私は、少しずつ、指先でほぐしてあげたがきれいにならなかった。
 その晩は、家族全員で、一階のリビングで、ウゲゲを囲んで床に着いた。
 きっと、誰も、眠れなかったに違いない。
 私は、ただ、ただ、ずーっと涙を流し続けた。
 涙って、こんなに出るんだ……と思うくらい、泣いた。
 三月十一日の朝。
 少しまどろんだような気がする
 隣のクッションベッドで、毛布にくるまれているウゲゲの体。
(夢なのかもしれない)――、そう思って、さわってみてがく然とする。
(夢ではなかった、ウゲゲは、やっぱり、死んでしまった)
 あんなに泣いたのに、まだあふれるくらい涙は残っていた。
 洗面所の鏡にうつる、私の泣きはらしたまっ赤な目。
 私は、何度も冷たい水で、顔を洗った。
 早朝から、テレビでは、東日本大震災の追悼番組を、どの局も特集していた。津波の映像に、また胸が苦しくなる。
 どれだけ多くの方々が、その尊い生命を亡【な】くし、どれだけ多くの残された方々が、哀【かな】しんだのか……。
 心の中で手を合わせる。
 朝の八時頃、ウゲゲの前の飼い主さんの、Mさんに電話をし、ウゲゲが亡くなったことを伝えた。
 Mさんは、お花と、ウゲゲの好きだったキャットフードを持って、飛んで来てくださった。
 Mさんは、ウゲゲを胸に抱きしめ、
「この子は、宮下さんの家にもらっていただいて、本当に幸せな子でした……。本当にありがとうございました」
 と、涙を流しながら言ってくださった。
 その後【あと】、お世話になった近所の方にも連絡すると、数人の方が、お花を持ってウゲゲに会いに来てくださった。
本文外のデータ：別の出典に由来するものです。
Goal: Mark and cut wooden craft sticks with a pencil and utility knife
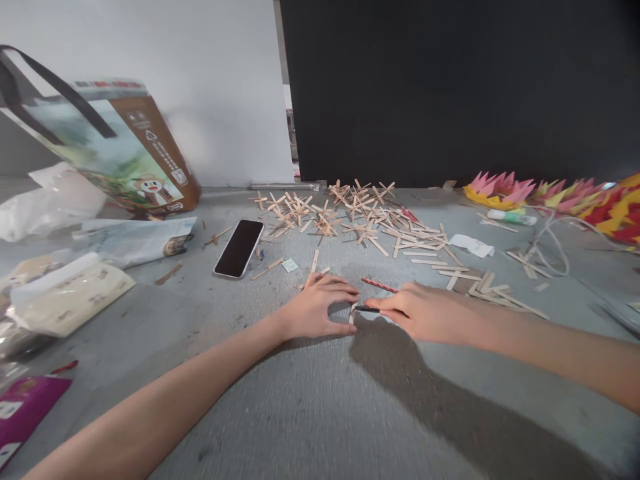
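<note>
A short wooden craft stick (353,314) lies on the grey table between the thumb and fingers of my left hand (315,307), which steady its two ends. From the other side, my right hand (415,310) pinches a thin black-tipped tool (368,309), its tip at the stick. Most of that tool is hidden in the fingers, so its kind is unclear. A red patterned rod (379,285) shows just beyond the right fingers; whether that hand holds it too, I cannot tell. Behind my left hand lies another craft stick (315,261).
Piled craft sticks (325,217) spread across the back and right. A phone (240,249), a printed bag (135,147) and plastic packets (75,300) stand or lie to the left. Folded paper petals (500,190), a glue stick (511,217) and a white cable (565,257) are at right.
</note>
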Demonstrator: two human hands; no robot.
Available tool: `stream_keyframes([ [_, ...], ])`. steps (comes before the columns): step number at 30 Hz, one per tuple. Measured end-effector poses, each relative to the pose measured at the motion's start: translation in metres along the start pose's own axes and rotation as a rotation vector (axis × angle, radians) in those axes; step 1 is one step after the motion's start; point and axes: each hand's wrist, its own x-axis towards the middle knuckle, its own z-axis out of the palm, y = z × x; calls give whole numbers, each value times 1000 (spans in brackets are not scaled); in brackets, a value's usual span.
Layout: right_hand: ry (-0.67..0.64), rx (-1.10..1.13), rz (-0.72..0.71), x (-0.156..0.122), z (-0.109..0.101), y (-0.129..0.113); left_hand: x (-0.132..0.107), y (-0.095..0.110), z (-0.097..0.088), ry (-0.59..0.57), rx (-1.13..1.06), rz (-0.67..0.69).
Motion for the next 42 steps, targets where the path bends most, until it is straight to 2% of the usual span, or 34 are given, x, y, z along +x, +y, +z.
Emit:
stream_keyframes([
  [5,-119,-179,-32,19,-25,-18,-1,-1,3,16,12,12],
  [11,-186,-289,-75,31,-32,-25,-1,-1,3,26,10,31],
  [14,-158,-255,-81,27,-31,-24,-1,0,3,29,10,31],
  [17,-112,-199,-54,18,-21,-17,-1,0,3,26,21,34],
  [20,-33,-114,-25,5,-3,-2,-1,0,2,9,37,32],
  [24,55,114,-63,-6,26,19,-1,2,0,3,49,31],
  [28,105,203,-96,-9,45,30,-2,2,0,-6,85,9],
  [35,164,186,-105,-11,54,35,-1,-1,-1,-55,152,-27],
  [42,231,176,-122,-14,59,37,-1,-1,0,-50,139,-28],
])
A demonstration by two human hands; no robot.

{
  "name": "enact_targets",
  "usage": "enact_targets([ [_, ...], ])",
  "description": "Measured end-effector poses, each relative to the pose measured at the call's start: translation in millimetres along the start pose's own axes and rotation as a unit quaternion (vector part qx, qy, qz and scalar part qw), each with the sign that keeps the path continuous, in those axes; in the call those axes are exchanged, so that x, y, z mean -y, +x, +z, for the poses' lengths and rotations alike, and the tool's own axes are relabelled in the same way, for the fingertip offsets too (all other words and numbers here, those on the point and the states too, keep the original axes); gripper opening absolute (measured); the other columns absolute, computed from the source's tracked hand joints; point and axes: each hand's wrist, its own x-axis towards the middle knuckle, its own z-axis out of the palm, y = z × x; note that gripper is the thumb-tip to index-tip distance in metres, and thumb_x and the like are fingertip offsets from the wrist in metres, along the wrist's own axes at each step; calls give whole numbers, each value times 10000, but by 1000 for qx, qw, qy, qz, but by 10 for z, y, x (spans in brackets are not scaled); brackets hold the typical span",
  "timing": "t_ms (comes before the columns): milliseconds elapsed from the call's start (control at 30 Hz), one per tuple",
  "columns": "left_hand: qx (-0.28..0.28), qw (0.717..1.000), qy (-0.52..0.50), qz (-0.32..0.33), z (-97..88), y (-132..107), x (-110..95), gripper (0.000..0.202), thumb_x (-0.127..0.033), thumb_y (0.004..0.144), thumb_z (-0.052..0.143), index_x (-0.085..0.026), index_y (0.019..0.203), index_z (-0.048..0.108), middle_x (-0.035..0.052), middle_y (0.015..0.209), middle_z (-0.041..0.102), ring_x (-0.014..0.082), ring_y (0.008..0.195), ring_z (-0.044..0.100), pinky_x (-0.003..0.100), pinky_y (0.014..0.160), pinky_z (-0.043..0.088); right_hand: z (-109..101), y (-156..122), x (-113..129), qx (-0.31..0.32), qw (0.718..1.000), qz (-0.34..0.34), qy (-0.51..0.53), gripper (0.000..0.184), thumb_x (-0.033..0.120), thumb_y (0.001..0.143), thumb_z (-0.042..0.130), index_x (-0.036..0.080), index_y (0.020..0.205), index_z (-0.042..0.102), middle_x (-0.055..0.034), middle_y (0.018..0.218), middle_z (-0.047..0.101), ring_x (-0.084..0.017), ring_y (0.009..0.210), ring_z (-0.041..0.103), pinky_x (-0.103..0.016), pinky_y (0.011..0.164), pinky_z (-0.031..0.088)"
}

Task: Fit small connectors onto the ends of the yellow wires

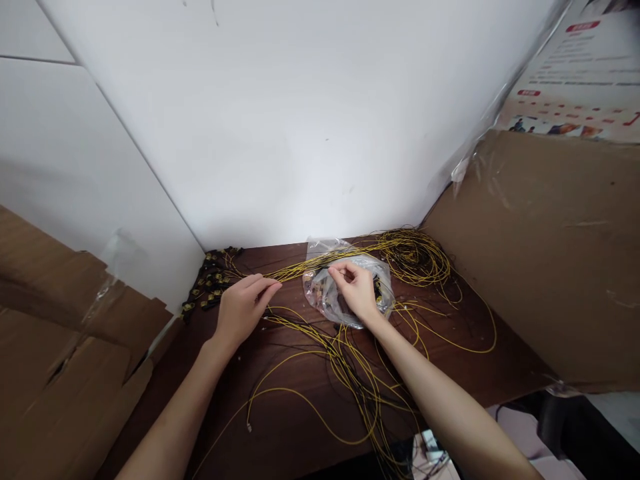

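Note:
My left hand is closed in a pinch, thumb against fingers, beside a bundle of yellow and black wires on the dark table. Anything between its fingertips is too small to make out. My right hand also pinches with thumb and forefinger, above a clear plastic bag; what it grips, perhaps a thin wire, does not show clearly. The wire bundle runs from black and yellow parts at the left to a coil at the right. More loose wires lie in front of both hands.
Cardboard stands on the left and on the right of the brown table. A white wall rises behind it. Loose wire ends hang over the front edge, near a small pale object.

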Motion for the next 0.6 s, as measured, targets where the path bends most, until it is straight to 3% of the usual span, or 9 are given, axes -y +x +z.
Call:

 山梨の私の両親にも、ウゲゲが天国にいってしまったことを、電話で伝えた。
 猫好きで、今も、昔飼っていた猫のお墓に毎日手を合わせている父は、
「そうか……、いい子だったな、ウゲゲは」
 短い言葉だったが、電話口の声は、涙声だった。
 母は、
「ウゲゲは、自分の生き方を、自分で決めたんだよね。立派だったね。きっと、宮下家のこと、天国で見守ってくれるよ」
 と、しみじみと言ってくれた。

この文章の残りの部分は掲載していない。